I sit in the darkened car, feeling both relieved and, bizarrely, humiliated. Lights go on inside my house. I watch for a moment. Feeling like the outsider. Dammit, it’s my house. I drag myself out of the car. The tink of the blade against the car door reminds me that I’m still clutching my kama in my hand. I reach and tuck it away in its shadow-sheath, hoping that the magical sheath can accommodate the blade’s new dimensions.

Only as it slides into shadow do I realize that the blade has turned as black as the demon’s heart.

My house looks the same. Smells the same. But it’s not the same. As soon as I step over the threshold, I feel the difference. The presence of the demon. He’s done more than simply spend time here. He’s altered the aura of my house. He’s made it, somehow, partly his.

I drift down the hallway, feeling angry, feeling lost. My house has been the one thing that I could call my own. I found it, bought it with my own money, decorated every corner, built my herbarium and hearth room with my own magic. Maybe it’s not the perfect home, maybe it’s never really felt like Home, but it’s mine.

Except it’s not anymore. Now there’s a male presence in the house. A presence that has insinuated itself into the warp and weft of my house’s fabric. Subtly altering the pattern.

I stop at the hall closet and take off my coat. It’s usually the beginning of my evening ritual. Taking off my coat, making dinner, summoning the Squire and walking the woods, or relaxing in front of the tube on the nights I don’t need to go gathering. Peaceful time. Quiet time. My time. Tonight, though, there’s no sense of closure. Everything that was wrong with my day is still with me. Roaming around in my kitchen.

I open the hall closet and reach inside to hang up my coat. As I do, I catch a glimpse of myself in the hall mirror.

I look bad. My eyes are puffy. My lips cracked and bruised. My cheeks hollow. The surgical tape on my forehead that’s holding a poultice on the gash from Rowena’s demon-wheel is only a shade or two lighter than my chalky skin.

But that’s not what catches my attention.

My hair falls in a straight, dark brown curtain to my shoulders.

I touch it with a shaking hand. It was red this morning. Well, streaked black-cherry at any rate. And I’d just chopped it off below my ears.

I throw my coat into the closet, slam the closet door and march down the hallway into the kitchen.

“What did you do to my hair?!” I yell at the demon.
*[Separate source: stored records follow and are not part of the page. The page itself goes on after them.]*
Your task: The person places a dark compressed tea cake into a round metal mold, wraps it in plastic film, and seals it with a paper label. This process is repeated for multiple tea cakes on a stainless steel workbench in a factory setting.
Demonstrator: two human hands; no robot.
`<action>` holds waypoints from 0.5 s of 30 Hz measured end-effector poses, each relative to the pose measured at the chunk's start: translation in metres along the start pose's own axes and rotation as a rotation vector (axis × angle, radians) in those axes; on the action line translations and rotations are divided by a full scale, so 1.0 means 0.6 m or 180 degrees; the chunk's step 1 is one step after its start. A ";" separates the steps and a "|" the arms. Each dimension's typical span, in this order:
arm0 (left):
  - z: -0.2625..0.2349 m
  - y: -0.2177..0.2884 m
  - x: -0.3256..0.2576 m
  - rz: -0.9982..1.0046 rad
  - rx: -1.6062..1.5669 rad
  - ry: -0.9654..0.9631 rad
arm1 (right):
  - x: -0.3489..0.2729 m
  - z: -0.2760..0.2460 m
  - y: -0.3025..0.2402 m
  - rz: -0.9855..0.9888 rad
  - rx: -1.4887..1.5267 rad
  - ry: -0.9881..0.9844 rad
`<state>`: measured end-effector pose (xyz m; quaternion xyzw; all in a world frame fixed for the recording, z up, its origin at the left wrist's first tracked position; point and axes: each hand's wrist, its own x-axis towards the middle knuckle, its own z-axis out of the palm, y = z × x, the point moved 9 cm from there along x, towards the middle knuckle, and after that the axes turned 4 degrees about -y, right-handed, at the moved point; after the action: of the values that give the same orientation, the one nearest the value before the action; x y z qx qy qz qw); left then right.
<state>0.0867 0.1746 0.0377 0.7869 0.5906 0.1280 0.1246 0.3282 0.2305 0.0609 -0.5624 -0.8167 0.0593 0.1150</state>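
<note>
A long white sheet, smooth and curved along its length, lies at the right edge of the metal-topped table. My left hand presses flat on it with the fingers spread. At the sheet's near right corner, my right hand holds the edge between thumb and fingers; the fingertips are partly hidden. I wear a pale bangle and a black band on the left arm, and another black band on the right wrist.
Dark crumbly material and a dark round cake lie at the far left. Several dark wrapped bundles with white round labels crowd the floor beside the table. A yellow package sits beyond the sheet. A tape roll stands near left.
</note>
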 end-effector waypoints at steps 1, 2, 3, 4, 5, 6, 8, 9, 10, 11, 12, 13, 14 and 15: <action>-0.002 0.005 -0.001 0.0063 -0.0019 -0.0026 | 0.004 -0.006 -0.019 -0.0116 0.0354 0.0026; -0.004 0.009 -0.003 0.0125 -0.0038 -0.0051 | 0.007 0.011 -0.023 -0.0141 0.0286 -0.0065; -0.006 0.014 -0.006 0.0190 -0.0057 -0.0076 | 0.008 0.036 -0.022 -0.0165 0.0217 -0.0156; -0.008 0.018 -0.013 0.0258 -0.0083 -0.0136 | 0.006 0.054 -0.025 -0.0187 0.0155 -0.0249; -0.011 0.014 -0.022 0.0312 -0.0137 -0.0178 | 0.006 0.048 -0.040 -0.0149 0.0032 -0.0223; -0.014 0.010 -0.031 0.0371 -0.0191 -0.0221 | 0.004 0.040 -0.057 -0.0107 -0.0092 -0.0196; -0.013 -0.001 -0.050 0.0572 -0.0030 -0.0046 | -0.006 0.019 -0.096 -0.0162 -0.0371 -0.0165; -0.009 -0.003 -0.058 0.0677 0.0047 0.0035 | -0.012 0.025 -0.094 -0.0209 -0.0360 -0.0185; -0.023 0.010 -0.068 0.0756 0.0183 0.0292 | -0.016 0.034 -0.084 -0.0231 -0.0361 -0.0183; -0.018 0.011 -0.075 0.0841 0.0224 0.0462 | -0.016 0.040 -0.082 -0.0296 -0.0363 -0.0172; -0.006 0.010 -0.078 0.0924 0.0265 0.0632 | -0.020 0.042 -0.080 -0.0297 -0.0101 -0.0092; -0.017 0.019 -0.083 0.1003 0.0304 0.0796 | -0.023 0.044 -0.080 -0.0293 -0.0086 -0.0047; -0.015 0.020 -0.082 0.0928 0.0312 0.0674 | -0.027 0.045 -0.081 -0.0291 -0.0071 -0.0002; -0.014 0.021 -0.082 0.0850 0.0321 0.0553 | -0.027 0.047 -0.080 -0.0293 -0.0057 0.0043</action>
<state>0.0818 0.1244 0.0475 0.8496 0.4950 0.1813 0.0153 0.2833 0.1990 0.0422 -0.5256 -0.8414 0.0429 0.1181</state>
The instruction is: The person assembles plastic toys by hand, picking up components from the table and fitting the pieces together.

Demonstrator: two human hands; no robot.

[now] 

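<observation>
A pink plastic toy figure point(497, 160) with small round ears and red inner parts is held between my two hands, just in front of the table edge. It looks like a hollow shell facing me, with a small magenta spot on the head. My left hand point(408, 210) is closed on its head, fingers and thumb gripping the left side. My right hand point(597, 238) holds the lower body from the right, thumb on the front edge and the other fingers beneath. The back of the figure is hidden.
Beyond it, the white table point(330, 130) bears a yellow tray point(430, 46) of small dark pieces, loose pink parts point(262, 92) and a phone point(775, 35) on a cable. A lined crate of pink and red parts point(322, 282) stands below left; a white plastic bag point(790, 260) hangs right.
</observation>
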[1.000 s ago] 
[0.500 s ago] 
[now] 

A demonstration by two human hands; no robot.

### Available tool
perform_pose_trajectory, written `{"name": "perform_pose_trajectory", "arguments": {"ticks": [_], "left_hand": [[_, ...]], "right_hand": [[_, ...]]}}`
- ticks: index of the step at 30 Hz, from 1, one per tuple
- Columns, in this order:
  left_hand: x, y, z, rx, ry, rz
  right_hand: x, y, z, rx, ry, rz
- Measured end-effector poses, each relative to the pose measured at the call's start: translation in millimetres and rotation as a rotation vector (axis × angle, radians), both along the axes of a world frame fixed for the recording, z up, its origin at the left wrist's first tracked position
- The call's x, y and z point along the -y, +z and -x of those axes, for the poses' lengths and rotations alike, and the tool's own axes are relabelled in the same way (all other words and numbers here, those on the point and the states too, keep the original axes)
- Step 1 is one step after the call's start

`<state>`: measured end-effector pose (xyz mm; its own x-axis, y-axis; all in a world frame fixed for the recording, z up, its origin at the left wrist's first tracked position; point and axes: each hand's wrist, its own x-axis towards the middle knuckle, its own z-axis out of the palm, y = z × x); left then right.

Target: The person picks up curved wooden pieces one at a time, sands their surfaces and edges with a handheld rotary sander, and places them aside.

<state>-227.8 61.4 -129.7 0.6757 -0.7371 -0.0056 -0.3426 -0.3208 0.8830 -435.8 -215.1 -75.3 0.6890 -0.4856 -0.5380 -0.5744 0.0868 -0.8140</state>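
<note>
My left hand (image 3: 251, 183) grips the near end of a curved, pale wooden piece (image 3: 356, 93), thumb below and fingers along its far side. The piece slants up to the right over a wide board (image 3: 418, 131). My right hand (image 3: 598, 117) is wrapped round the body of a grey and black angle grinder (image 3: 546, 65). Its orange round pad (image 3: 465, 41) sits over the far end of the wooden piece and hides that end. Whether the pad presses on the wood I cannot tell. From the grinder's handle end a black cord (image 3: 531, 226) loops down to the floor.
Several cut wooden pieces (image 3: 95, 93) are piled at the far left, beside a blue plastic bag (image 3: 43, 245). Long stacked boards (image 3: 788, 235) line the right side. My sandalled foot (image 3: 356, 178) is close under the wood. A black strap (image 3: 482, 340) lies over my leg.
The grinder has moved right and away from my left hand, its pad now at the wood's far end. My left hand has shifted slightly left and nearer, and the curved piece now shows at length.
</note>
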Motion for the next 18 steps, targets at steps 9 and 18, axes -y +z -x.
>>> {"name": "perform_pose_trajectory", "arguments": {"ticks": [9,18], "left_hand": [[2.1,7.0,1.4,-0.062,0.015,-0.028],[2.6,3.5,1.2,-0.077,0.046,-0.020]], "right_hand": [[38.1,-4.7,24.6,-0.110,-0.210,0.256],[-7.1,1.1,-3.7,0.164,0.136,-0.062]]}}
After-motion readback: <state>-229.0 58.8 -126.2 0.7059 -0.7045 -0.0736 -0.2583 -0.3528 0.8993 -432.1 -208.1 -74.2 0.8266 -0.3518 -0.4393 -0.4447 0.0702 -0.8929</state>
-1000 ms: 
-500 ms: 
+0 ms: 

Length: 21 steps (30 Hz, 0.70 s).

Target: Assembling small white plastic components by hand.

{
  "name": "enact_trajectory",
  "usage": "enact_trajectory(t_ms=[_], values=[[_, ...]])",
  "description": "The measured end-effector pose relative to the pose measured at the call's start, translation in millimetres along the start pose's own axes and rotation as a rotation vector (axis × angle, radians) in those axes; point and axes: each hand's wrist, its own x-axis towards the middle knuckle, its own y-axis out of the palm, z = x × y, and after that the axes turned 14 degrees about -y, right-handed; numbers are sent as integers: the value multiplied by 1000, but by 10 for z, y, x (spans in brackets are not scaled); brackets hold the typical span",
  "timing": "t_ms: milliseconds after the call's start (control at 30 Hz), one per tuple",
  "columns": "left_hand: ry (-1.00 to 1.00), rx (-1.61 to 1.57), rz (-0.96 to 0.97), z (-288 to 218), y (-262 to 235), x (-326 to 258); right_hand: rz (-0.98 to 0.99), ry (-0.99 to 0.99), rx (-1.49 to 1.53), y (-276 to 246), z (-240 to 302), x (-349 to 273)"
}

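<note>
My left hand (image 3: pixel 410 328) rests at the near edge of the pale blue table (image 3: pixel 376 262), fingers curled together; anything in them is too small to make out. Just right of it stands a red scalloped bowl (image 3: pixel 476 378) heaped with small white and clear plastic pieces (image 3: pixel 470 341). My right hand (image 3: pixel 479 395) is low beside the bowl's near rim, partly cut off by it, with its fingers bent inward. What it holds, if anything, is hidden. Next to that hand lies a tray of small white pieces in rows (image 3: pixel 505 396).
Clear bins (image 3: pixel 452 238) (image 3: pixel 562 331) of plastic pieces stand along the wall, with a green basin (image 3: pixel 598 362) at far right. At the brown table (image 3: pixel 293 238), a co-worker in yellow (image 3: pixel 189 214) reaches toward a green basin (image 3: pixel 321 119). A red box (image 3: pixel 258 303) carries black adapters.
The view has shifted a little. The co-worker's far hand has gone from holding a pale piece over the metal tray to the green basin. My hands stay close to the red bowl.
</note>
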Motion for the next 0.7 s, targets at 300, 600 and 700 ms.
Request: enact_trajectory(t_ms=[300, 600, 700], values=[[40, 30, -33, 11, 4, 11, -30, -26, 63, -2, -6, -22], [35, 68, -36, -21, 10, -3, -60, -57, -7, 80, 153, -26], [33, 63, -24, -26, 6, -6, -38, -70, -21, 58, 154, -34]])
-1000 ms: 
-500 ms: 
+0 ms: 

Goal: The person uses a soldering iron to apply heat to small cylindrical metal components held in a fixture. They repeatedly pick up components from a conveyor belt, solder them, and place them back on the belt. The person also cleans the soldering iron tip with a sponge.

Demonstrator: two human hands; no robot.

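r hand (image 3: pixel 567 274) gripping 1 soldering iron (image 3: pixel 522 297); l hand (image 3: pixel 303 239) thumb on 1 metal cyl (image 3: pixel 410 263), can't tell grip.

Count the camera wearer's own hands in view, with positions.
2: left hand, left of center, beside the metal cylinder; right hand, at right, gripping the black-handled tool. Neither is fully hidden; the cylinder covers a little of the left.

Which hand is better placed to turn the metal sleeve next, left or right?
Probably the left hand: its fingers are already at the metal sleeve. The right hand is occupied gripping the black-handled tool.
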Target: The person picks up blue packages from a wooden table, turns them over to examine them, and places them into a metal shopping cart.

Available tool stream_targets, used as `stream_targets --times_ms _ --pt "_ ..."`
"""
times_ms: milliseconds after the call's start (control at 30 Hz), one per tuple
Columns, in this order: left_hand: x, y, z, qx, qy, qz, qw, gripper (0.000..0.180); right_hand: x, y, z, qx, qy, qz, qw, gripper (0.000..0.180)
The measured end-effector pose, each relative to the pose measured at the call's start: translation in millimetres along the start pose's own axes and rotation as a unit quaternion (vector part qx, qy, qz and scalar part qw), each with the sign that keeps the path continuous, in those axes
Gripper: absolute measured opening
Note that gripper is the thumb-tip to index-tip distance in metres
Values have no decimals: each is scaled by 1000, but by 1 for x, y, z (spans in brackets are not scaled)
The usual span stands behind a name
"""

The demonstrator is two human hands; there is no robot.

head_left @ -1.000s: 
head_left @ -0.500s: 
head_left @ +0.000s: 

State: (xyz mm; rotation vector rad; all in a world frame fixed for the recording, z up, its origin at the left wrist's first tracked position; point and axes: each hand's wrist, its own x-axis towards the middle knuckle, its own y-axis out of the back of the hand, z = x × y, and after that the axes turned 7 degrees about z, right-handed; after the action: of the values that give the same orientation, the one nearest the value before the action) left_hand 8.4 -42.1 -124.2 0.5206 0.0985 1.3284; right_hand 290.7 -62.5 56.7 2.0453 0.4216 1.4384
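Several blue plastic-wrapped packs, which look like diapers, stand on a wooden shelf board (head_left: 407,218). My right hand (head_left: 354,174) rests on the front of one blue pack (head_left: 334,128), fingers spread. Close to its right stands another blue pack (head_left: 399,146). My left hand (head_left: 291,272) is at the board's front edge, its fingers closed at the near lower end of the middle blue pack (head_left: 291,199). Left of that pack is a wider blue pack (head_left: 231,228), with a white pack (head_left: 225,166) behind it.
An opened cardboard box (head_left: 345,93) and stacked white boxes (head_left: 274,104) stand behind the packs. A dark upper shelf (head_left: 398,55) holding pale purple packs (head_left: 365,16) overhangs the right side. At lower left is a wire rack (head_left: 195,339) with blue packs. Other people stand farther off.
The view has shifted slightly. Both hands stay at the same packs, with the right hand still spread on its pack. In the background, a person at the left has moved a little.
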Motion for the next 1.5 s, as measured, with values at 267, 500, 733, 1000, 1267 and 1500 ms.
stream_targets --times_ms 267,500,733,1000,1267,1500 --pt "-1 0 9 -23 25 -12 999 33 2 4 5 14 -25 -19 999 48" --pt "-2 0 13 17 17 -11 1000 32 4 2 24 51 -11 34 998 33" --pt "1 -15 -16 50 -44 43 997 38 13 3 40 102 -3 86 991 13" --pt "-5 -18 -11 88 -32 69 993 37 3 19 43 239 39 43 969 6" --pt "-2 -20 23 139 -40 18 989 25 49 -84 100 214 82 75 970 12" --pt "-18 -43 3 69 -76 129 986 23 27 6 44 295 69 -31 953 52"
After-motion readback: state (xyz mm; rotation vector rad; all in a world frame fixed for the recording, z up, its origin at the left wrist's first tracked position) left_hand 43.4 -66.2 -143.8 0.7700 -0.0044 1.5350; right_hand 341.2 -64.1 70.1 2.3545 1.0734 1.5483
He glances over his shoulder from the stove, where he’s stirring something with a wooden spoon. “Improved it.” He takes a thoughtful taste from the spoon. Rolls it around on his tongue. “That red shit didn’t suit you.”

I clench my hands into fists. How dare he mess with my hair? That is the final straw. I’m going to kill him. “You have no right—!” It ends in an inarticulate wail of frustration and anger.

The demon lifts the pot from the stove and heads through the pocket door into the dining room. “Simmer down. Dinner’s ready.”

I do scream then. Loudly. Head back. Back arched. Fists clenched.

The room rocks around me. A distant roll of thunder shakes the house on its foundations.

I turn and run out of the kitchen, up the stairs and into the sanctity of my bedroom.

His black jacket is draped across my bed.

I pick it up and hurl it out into the hallway. It explodes against the bathroom door in a swirl of ash and embers. I slam my bedroom door behind me.

Chapter 16

A soft noise makes me lift my head from where I’ve buried it in my pillow.

I wait, wiping my nose with my fingers. If he tries the door he’s in for the shock of his life. Only my hearth room is more heavily warded. And he said it: I may be shit on the offensive, but I cast a mean protective circle.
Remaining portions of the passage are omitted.